*Exercise brief*
Word for word, restate the listing; omit the pictures.

*Data segment*
*** Begin section ***

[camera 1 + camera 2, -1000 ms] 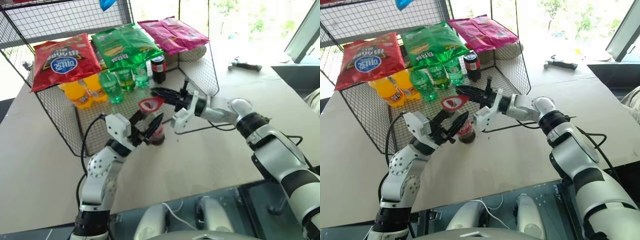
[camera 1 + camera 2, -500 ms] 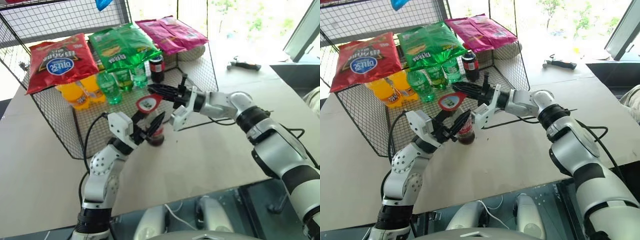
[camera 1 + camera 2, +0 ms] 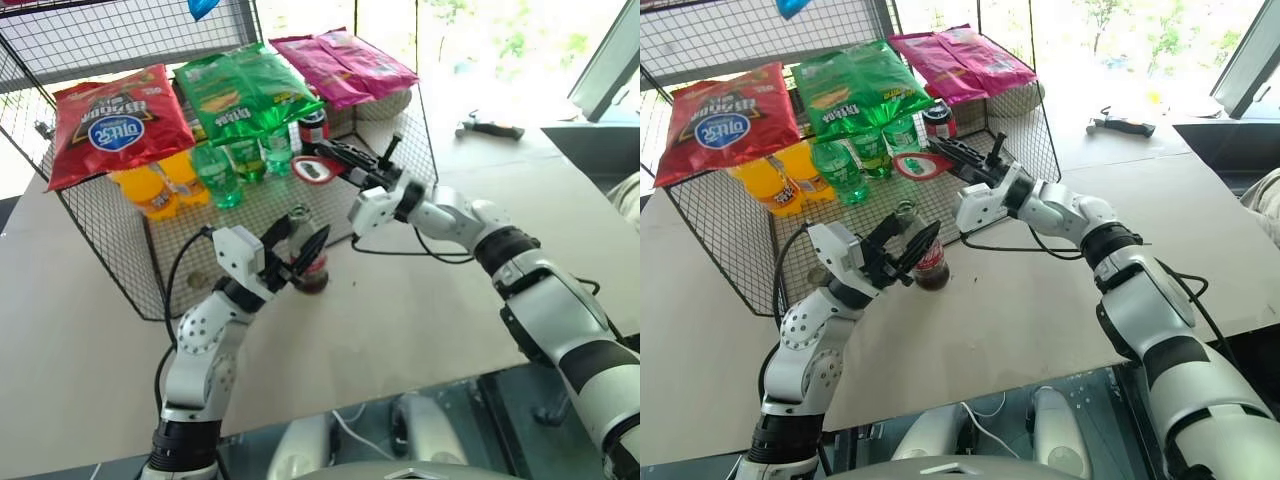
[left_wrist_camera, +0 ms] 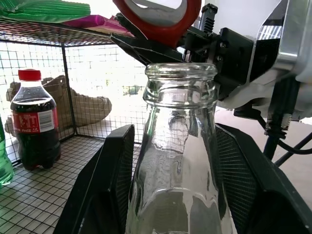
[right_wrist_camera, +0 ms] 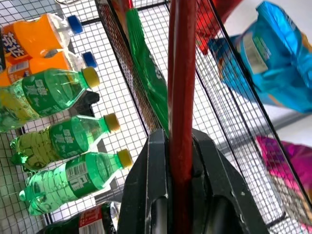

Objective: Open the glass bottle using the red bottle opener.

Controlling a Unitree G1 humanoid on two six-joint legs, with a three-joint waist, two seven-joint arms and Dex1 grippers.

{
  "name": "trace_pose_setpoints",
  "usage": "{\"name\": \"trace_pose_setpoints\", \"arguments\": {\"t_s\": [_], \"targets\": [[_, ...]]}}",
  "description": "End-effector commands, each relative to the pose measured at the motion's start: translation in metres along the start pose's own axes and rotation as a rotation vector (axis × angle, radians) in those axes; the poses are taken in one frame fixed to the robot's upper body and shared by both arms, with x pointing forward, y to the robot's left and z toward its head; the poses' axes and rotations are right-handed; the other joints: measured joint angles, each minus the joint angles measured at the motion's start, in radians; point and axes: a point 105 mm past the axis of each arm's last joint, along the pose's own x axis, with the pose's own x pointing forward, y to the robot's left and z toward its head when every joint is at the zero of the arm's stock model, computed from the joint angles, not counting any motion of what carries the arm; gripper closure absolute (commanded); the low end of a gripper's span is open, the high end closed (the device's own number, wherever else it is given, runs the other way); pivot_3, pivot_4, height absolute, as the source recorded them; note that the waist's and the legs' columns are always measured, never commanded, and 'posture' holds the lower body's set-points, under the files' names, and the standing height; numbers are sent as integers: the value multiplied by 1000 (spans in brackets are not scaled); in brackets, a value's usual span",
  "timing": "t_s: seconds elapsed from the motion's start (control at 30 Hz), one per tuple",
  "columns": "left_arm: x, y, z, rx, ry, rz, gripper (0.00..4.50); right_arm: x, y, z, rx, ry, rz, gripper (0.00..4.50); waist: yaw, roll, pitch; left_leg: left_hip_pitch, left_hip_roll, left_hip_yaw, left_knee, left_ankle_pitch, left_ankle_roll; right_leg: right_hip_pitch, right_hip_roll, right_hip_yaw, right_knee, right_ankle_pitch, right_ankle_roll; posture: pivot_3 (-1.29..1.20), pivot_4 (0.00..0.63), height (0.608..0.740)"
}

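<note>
The glass bottle (image 3: 310, 262) stands upright on the table just in front of the wire rack, with dark liquid at its bottom and a red label. My left gripper (image 3: 301, 244) is shut on its body, one black finger (image 4: 104, 185) on each side. The bottle's clear mouth (image 4: 180, 73) is bare, with no cap on it. My right gripper (image 3: 336, 158) is shut on the handle of the red bottle opener (image 3: 316, 168). The opener's ring head hangs above and behind the bottle's top, apart from it. In the right wrist view the red bottle opener (image 5: 181, 73) shows edge-on between the fingers.
Right behind the bottle stands a wire rack (image 3: 400, 150) holding red, green and pink snack bags, orange and green plastic bottles (image 3: 222, 172) and a small plastic cola bottle (image 4: 34, 122). A hand tool (image 3: 488, 129) lies far right. A black cable (image 3: 420, 252) crosses the table.
My right gripper has lifted the opener up and back from just over the bottle's top toward the rack, rolling as it went. The bottle's bare neck now shows. The left gripper kept still.
</note>
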Motion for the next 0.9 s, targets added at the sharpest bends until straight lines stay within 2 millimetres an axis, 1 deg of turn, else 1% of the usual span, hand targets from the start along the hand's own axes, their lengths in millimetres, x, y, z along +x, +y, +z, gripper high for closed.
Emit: {"name": "trace_pose_setpoints", "arguments": {"t_s": [0.03,0.1,0.13,0.17,0.23,0.27,0.4,0.43,0.53,0.63,0.7,0.73,0.77,0.83,0.9], "targets": [[-1,2,3,12,-2,7,2539,-1,-8,-3,38,25,-64,4500,0,0,0,0,0,0,-1,0,0,0,0,0,0,0,0,0,150,735],[-1,2,4,13,-6,6,1506,-2,-5,-2,44,28,-59,4500,-1,0,0,0,0,0,-1,0,0,-1,0,0,0,0,0,0,150,735],[-1,2,5,16,-6,7,1381,-3,-4,-2,44,27,-56,4500,-1,0,1,0,0,0,-1,0,0,-1,0,0,0,0,0,0,150,735],[-1,2,5,18,-6,8,811,-3,-3,-1,37,23,-47,4500,-1,0,1,0,0,0,-1,0,0,-1,0,0,0,0,0,0,150,735],[-1,2,5,20,-5,8,190,-4,1,0,28,16,-27,4500,-1,0,1,-3,0,1,-1,0,0,-4,0,0,0,0,0,0,150,735],[-1,2,5,22,-3,9,60,-5,1,0,35,21,-30,4500,-1,0,1,-4,0,1,-1,0,0,-4,0,0,0,0,0,0,150,735],[-1,3,6,26,1,9,60,-7,3,-3,58,39,-32,4500,-1,0,1,-8,0,0,-1,0,0,-9,0,0,0,1,1,0,150,735],[-2,2,6,26,3,7,60,-8,4,-4,73,48,-33,4500,-1,0,0,-9,0,0,-1,0,0,-9,0,0,0,3,4,0,150,735],[-5,-1,6,20,16,-8,60,-12,9,-12,189,108,-47,4500,-3,0,1,-10,0,0,-1,0,0,-10,0,-2,-1,3,4,0,150,735],[-11,-4,6,18,31,-19,60,-17,18,-17,323,162,-32,4500,-3,0,1,-10,0,-1,-1,0,0,-10,0,-3,-2,3,4,0,150,735],[-16,-5,5,17,46,-22,60,-23,27,-22,461,209,-29,4500,-2,0,1,-11,1,-2,-1,0,0,-10,-1,-4,-1,3,4,0,150,735],[-19,-5,4,16,55,-23,60,-28,34,-24,560,238,-27,4500,-1,0,1,-11,1,-2,-1,0,0,-10,-1,-4,-1,3,4,0,150,735],[-21,-5,2,17,65,-22,60,-34,43,-27,695,275,-35,4500,-1,0,1,-11,1,-2,-1,0,0,-10,-1,-4,-1,3,4,0,150,735],[-24,-5,-1,25,88,-30,60,-45,62,-23,921,308,-1,4500,0,1,1,-11,1,-3,0,0,0,-9,-1,-4,-1,3,4,0,150,735],[-26,-7,-4,25,106,-44,60,-55,75,-17,1079,335,40,4500,5,1,1,-12,1,-5,0,0,0,-9,-3,-4,-1,3,4,0,150,735]]}}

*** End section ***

*Response area*
[camera 1 + camera 2, -1000 ms] 
[camera 1 + camera 2, -500 ms] 
[camera 1 + camera 2, +0 ms] 
[left_wrist_camera, +0 ms] 
[right_wrist_camera, +0 ms] 

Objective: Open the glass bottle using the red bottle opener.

Controlling a Unitree G1 humanoid on two six-joint legs, with a three-joint waist, two seven-joint arms and Dex1 grippers.

{
  "name": "trace_pose_setpoints",
  "usage": "{\"name\": \"trace_pose_setpoints\", \"arguments\": {\"t_s\": [_], \"targets\": [[_, ...]]}}",
  "description": "End-effector commands, each relative to the pose measured at the motion's start: translation in metres along the start pose's own axes and rotation as a rotation vector (axis × angle, radians) in those axes; the poses are taken in one frame fixed to the robot's upper body and shared by both arms, with x pointing forward, y to the robot's left and z toward its head; the poses' axes and rotations are right-handed; the other joints: measured joint angles, each minus the joint angles measured at the motion's start, in radians; point and axes: a point 105 mm past the axis of each arm's last joint, along the pose's own x axis, with the pose's own x pointing forward, y to the robot's left and z toward its head when every joint is at the zero of the arm's stock model, computed from the joint angles, not counting any motion of what carries the arm; gripper closure absolute (commanded); the low end of a gripper's span is open, the high end closed (the device's own number, wherever else it is given, runs the other way); pivot_3, pivot_4, height absolute, as the source recorded them; note that the waist's and the legs' columns are always measured, never commanded, and 'posture' holds the lower body's set-points, under the files' names, and the standing height; numbers are sent as integers: the value multiplied by 1000 (spans in brackets are not scaled); in brackets, a value's usual span",
  "timing": "t_s: seconds elapsed from the motion's start (control at 30 Hz), one per tuple",
  "columns": "left_arm: x, y, z, rx, ry, rz, gripper (0.00..4.50); right_arm: x, y, z, rx, ry, rz, gripper (0.00..4.50); waist: yaw, roll, pitch; left_leg: left_hip_pitch, left_hip_roll, left_hip_yaw, left_knee, left_ankle_pitch, left_ankle_roll; right_leg: right_hip_pitch, right_hip_roll, right_hip_yaw, right_knee, right_ankle_pitch, right_ankle_roll; posture: pivot_3 (-1.29..1.20), pivot_4 (0.00..0.63), height (0.608..0.740)"
}

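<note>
The glass bottle (image 3: 310, 262) stands upright on the table just in front of the wire rack, with dark liquid at its bottom and a red label. My left gripper (image 3: 301, 244) is shut on its body, one black finger (image 4: 104, 185) on each side. The bottle's clear mouth (image 4: 180, 73) is bare, with no cap on it. My right gripper (image 3: 336, 158) is shut on the handle of the red bottle opener (image 3: 316, 168). The opener's ring head hangs above and behind the bottle's top, apart from it. In the right wrist view the red bottle opener (image 5: 181, 73) shows edge-on between the fingers.
Right behind the bottle stands a wire rack (image 3: 400, 150) holding red, green and pink snack bags, orange and green plastic bottles (image 3: 222, 172) and a small plastic cola bottle (image 4: 34, 122). A hand tool (image 3: 488, 129) lies far right. A black cable (image 3: 420, 252) crosses the table.
My right gripper has lifted the opener up and back from just over the bottle's top toward the rack, rolling as it went. The bottle's bare neck now shows. The left gripper kept still.
</note>
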Motion for the next 0.9 s, targets added at the sharpest bends until straight lines stay within 2 millimetres an axis, 1 deg of turn, else 1% of the usual span, hand targets from the start along the hand's own axes, their lengths in millimetres, x, y, z along +x, +y, +z, gripper high for closed.
Emit: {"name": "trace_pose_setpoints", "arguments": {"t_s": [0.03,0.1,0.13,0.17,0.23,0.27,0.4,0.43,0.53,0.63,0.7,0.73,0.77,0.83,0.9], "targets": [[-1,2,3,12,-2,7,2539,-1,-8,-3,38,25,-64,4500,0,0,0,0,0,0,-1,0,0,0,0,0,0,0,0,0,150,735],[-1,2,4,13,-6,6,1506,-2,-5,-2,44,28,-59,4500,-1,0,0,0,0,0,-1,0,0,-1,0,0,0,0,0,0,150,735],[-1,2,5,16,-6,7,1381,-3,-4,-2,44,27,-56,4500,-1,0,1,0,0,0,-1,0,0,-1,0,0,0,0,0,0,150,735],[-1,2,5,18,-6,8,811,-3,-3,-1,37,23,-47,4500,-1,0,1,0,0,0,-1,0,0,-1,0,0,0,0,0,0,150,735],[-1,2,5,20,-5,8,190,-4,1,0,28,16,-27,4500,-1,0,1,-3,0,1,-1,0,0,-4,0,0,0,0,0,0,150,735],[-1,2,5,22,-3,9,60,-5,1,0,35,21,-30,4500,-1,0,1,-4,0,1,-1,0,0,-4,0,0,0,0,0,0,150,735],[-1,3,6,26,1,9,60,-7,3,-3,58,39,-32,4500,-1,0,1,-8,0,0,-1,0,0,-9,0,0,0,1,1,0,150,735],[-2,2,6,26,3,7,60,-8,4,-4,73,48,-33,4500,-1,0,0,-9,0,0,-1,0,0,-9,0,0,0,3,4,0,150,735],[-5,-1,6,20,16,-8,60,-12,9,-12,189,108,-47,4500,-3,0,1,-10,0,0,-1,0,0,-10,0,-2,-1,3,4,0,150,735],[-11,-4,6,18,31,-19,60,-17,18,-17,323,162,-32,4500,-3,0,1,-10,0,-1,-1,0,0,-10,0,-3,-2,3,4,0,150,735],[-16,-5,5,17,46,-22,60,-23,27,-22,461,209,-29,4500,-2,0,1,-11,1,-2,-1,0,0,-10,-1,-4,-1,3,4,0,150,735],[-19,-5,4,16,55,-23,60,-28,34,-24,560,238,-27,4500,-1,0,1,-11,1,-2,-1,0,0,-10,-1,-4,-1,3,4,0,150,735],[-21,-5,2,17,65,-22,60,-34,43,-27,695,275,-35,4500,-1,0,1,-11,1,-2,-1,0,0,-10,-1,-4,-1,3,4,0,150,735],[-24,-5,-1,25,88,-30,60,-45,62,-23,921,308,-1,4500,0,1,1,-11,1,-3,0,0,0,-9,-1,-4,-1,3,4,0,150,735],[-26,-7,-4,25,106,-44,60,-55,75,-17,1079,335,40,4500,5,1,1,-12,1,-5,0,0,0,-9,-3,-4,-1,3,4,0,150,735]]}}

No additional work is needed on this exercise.